ジョージ・R・R・マーティンのサンドキングズが復刊!
情報が遅いかもしれませんがマーティンの「サンドキングズ」(ヒューゴー賞、ネビュラ賞受賞)が復刊されますね。いやぁ、嬉しい嬉しい。
・グループSNEの安田均のエッセイより引用
そして、なんと今回は、SF評論家・翻訳家だったころに訳したジョージ・R・R・マーティンの『サンドキングズ』が復刊されることになったのだ(早川書房六十周年記念刊行物の一環)。
マーティンといえば、いまでこそホラーやファンタジーのベストセラー大作で名高いが、もともとはSFの有望な若手グループの中核として登場とした作家だ。
ぼくなど大好きで、この短編集『サンドキングズ』や「ナイトフライヤー」を熱心に訳した覚えがある。

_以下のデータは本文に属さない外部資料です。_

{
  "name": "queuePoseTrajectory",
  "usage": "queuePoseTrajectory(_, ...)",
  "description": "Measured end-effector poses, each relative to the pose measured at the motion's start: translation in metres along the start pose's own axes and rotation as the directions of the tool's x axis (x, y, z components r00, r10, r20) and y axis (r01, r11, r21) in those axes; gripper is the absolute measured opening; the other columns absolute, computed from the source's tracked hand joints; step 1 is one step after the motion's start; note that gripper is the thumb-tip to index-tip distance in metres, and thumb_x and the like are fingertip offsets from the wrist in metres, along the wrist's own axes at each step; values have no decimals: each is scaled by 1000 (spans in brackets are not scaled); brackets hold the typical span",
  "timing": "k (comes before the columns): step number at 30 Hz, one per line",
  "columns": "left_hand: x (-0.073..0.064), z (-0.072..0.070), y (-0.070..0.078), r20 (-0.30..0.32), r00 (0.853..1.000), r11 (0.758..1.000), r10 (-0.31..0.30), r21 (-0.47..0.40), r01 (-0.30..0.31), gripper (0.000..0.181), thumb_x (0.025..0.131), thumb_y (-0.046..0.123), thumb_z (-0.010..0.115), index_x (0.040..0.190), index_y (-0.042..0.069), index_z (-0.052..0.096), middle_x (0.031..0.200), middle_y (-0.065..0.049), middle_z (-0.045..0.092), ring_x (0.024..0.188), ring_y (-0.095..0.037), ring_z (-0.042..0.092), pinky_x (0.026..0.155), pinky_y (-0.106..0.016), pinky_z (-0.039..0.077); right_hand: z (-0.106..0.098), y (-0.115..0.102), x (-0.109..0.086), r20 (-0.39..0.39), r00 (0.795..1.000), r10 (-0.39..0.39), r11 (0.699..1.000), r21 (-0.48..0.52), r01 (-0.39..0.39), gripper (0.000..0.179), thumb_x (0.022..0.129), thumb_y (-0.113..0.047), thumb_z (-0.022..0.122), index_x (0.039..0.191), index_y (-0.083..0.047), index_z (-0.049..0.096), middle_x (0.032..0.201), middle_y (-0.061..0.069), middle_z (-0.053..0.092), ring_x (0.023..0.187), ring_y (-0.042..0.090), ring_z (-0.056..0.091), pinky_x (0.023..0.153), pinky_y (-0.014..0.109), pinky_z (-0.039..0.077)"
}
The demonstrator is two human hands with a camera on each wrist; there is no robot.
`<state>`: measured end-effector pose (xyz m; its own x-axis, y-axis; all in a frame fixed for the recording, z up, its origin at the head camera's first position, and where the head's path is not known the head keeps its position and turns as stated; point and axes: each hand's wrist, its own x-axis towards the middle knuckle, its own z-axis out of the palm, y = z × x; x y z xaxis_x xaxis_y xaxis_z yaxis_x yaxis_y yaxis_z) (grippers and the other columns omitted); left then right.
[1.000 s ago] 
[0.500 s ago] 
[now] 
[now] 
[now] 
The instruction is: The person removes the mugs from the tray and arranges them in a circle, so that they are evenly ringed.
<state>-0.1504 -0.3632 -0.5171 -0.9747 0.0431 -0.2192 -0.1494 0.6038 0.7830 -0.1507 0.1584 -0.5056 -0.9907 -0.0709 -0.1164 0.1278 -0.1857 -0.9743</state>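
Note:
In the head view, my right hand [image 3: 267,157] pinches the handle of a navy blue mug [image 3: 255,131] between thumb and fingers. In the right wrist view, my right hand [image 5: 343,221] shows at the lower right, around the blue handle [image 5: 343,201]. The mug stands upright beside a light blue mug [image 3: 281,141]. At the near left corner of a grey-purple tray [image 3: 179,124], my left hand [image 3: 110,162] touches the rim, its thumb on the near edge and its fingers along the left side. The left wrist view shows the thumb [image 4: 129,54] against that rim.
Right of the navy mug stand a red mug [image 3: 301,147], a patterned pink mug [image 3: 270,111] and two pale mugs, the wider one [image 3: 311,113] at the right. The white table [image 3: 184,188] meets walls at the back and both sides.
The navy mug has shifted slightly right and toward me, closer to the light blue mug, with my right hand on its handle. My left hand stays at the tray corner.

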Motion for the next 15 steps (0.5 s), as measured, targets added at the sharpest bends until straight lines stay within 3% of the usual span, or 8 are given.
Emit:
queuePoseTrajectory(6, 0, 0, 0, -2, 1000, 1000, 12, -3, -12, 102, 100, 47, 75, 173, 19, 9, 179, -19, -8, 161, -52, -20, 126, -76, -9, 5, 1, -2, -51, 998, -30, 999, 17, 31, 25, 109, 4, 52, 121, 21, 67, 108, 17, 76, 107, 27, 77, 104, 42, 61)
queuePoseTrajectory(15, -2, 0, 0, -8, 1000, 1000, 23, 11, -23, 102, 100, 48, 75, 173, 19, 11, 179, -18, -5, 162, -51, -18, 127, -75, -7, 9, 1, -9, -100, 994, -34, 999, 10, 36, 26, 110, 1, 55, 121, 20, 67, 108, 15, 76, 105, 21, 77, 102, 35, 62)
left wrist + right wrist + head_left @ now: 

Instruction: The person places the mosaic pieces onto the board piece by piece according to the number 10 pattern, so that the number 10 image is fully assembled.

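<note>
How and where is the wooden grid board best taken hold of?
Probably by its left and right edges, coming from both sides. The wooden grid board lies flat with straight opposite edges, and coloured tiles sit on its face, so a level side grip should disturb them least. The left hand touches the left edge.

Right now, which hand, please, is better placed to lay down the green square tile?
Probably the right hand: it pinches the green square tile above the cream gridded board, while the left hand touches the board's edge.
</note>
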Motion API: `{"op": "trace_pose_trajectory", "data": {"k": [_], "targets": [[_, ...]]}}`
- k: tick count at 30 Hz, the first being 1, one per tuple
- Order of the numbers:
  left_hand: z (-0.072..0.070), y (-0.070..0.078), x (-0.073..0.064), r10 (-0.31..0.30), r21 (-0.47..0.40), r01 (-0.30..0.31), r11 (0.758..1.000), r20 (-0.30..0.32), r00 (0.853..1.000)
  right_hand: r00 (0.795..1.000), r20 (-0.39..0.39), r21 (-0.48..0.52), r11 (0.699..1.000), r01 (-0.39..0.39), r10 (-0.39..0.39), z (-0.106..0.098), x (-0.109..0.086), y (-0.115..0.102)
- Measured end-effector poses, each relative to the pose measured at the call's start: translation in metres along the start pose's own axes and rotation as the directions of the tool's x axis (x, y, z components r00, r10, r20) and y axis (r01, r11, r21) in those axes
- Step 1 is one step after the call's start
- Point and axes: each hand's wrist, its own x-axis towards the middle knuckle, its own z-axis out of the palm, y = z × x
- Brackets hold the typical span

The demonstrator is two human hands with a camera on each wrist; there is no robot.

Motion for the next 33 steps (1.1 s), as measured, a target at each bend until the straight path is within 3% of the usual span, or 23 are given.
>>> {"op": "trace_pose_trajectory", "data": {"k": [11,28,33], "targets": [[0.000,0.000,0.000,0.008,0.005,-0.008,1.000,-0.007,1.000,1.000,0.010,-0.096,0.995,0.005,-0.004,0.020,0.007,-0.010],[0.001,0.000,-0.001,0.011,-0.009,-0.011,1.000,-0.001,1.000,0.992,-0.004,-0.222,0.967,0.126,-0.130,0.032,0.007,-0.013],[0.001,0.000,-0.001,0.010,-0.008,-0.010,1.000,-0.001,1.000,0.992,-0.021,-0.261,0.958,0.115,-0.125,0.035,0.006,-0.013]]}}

ほぼ20年ぶりに読み返してみたが、いいですねえ。ホラー風味の「サンドキングズ」はもちろん読みやすくてお薦めだけど、マーティン節とも呼ぶべき「ストーン・シティ」や、明らかにD&Dの迷宮探索を連想させる「〈蛆〉の館にて」がシブい。「ファスト・フレンド」や「スターレディ」も泣かせる(風見潤さんの訳も2編入っているけれど、もちろんこれもよい)。
マーティンのSFはThousand Worldsといういろんな星々の世界で統一されている。この短編集はそのどれかで起こっていて、いろんな世界を想像するのも空想がふくらむ。できれば、長編『ダイイング・オブ・ザ・ライト(Dying of the Light)』が訳されれば、もっとクリアになって楽しめるのだが……。
でも「〈蛆〉の館にて」もそうだけど、『ワイルドカード』というシェアードワールド・アンソロジーでは、もろにスーパーヒーローものRPGを下敷きにしていた。マーティンはかなりゲーム好きな作家という気がする。
やっぱり70年代のSF作家はいいよ。マーティンとかヴァーリーとかプリーストとか。